While the Taliban has complied with its pledge to stop all attacks with US and NATO forces in Afghanistan—not a single American soldier has been killed in the country over the past year—its fighters are continuing to overwhelm the forces of the US puppet government in Kabul, overrunning military bases, seizing arms and munitions, and encircling major provincial capitals.
Under the US-Taliban agreement, all US and other foreign forces are required to leave Afghanistan by May 1. There are increasing warnings from within the US military and intelligence apparatus that a full US withdrawal will spell an ignominious collapse of the US puppet regime. According to the New York Times, Biden fears the political repercussions of scenes like those in Vietnam, when the last US personnel were forced to evacuate by helicopter from the roof of the Saigon embassy.
Defense Secretary Austin is to meet with NATO ministers on Wednesday and Thursday for talks in which the decision on Afghanistan will be at the top of the agenda. There are currently some 7,000 NATO troops deployed in the country.

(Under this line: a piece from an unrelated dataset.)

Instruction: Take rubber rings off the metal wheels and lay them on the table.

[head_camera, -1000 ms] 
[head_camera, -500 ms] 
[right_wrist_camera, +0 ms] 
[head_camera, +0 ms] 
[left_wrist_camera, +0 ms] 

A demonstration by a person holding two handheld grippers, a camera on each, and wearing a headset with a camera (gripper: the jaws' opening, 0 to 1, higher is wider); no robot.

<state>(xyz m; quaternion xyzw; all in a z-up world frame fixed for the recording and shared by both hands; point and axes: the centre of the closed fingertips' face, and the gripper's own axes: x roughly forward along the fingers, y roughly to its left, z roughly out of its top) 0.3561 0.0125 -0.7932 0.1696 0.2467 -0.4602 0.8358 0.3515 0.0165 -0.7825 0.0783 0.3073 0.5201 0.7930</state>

NATO Secretary-General Jens Stoltenberg, undoubtedly foreshadowing Washington’s decision, declared Monday that NATO will not leave Afghanistan “before the time is right.”
The Taliban has warned that if the US does not comply with the terms of the peace deal and withdraw American forces, it will renew its attacks. In response, American commanders have requested that the Pentagon provide more troops and additional airpower for the continuation of the longest war in US history.